Has studying at Bangor given you any specific opportunities?
Bangor has provided what feels like unlimited opportunities for volunteering and trying new skills. I have completed so far a (free) German course, 3 volunteering placements and tried 3 new sports with the uni. However I could have done so much more! My current volunteering includes mentoring children with literacy problems at a weekend club to increase their confidence and abilities – it is so rewarding and, I believe, definitely not an opportunity I would have found at home. Also, I held a real human brain in 1st year, which was a very humbling and amazing experience – one that I most likely would not receive in other unis or ever again in my life!
How did you find welcome week in Bangor? Was it easy to settle in?
Welcome week was both the scariest and most exciting time of my life! Moving in and meeting the people you will be living with for months is terrifying, but everyone is in the same boat and you form a different kind of bond as you go through this experience together! Welcome week has many different activities for you to attend, with the aim that you try something new and meet new people – it is great fun!
What advice would you give to people applying to Bangor?
I believe I got accepted into Bangor mainly due to the things I had done after school, not my actual results. I had work and volunteering under my belt and they are open to taking people from a wide variety of places – therefore apply to Bangor whatever your predicted results, they are likely to look at your other achievements too.
What is the highlight/best thing about being a student at Bangor?
The relaxed atmosphere, the area and views, the opportunities, the prices and the lecturers – you are unlikely to find such a wide combination of perks in another uni.
What have you particularly enjoyed about your course?
I enjoyed learning a variety of subjects, but especially those focusing on the brain itself. In 3rd year we got to pick our modules and I am excited that I get to specialise a bit more into my interests and future plans. The Psychology course is BPS credited which means you are already a step ahead than others to becoming a chartered psychologist, as the skills we have learned are recognised as credible. I have also enjoyed having a mixture of lectures, seminars, podcasts and skill sessions.
Have you taken part in the Bangor Employability Award?
Yes, I am aiming to achieve the Silver Award! The BEA is a brilliant way to give your CV some extra credit, as it will provide a transcript of all the extra-curricular things you have achieved while being a student at Bangor. This is everything from part-time jobs, to volunteering, to being a course rep, to being a member of a club, to having a driving licence! It doesn’t take long to build up points, and in hindsight I would have taken advantage of more opportunities in my second year and I could have been on track for the Gold!

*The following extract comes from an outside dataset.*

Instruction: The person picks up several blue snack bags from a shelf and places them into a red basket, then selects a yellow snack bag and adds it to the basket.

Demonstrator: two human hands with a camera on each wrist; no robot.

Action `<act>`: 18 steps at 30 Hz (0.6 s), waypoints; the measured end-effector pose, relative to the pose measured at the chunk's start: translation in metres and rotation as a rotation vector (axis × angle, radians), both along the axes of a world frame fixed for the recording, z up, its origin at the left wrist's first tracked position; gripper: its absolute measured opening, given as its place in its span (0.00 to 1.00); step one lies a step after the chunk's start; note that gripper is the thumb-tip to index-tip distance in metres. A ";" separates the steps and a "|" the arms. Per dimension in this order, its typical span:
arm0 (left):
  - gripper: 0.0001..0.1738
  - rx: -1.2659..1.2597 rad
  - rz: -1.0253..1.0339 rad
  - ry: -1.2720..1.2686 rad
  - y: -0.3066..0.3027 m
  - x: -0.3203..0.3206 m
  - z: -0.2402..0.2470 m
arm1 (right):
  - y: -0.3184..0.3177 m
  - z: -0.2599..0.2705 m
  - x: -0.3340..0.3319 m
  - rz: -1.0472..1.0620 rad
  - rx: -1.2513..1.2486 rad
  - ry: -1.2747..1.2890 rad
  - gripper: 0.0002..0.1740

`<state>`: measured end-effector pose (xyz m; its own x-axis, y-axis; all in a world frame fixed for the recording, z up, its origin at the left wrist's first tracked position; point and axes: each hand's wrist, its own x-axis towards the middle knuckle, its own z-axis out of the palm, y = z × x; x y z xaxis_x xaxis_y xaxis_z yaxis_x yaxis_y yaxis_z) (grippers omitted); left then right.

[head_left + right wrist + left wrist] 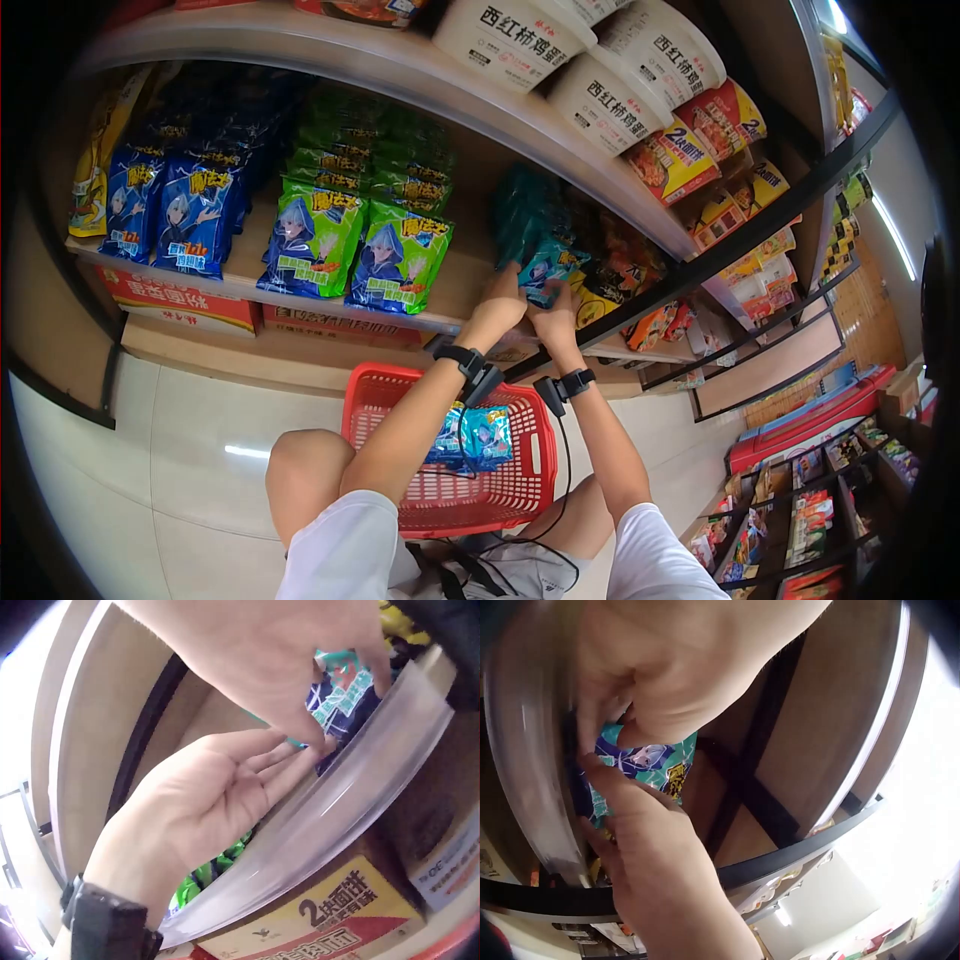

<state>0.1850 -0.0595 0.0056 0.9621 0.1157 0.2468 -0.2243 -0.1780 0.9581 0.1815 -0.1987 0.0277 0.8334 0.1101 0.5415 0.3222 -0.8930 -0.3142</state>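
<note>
Your R hand (pixel 556 322) is grasping a teal pkt (pixel 552 268), thumb & fingers round its lower end. Your L hand (pixel 500 308) touches same pkt from the other side, fingers fairly straight; can't tell if it's gripping too. Pkt's btwn both hands, at front of shelf (pixel 258 234), w/ more teal pkts (pixel 518 205) just behind. L of grip: green pkts (pixel 405 258), then blue pkts (pixel 196 218) further off. Above grip: white tubs (pixel 515 45). Below grip: red basket (pixel 545 460) w/ blue-teal pkts (pixel 490 437) inside.
</note>
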 end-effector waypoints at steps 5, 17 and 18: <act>0.26 -0.031 0.135 -0.045 -0.004 -0.006 0.005 | 0.001 -0.003 0.030 0.014 0.035 0.064 0.34; 0.33 0.074 -0.020 0.119 0.008 -0.009 0.018 | 0.002 -0.027 0.066 -0.175 0.082 -0.030 0.35; 0.33 0.048 -0.005 0.110 0.007 -0.009 0.016 | 0.006 -0.023 0.064 -0.182 0.104 0.003 0.34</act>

What career do you want to pursue after your studies?
I am still not entirely sure, however after trying a placement working with children, I am considering working with a dyslexia unit to help more individuals get over their literacy barriers. Otherwise, my Organisational module has given me ideas of working in a HR role.
How do you think the course at Bangor will help you?
Bangor has given me plenty of different experiences that I wouldn’t have found at home. The course itself is a BSc and BPS accredited, from a high ranking uni, leaving me in good stead to impress on my CV. Also, the course provides so many more skills than just learning the material – scientific writing, stats, presentation and discipline skills all enhance your employability.
What will you miss most about Bangor when you leave?
Walking around the city and the uni, being about to explore mountains and castles, and living in the Bangor bubble!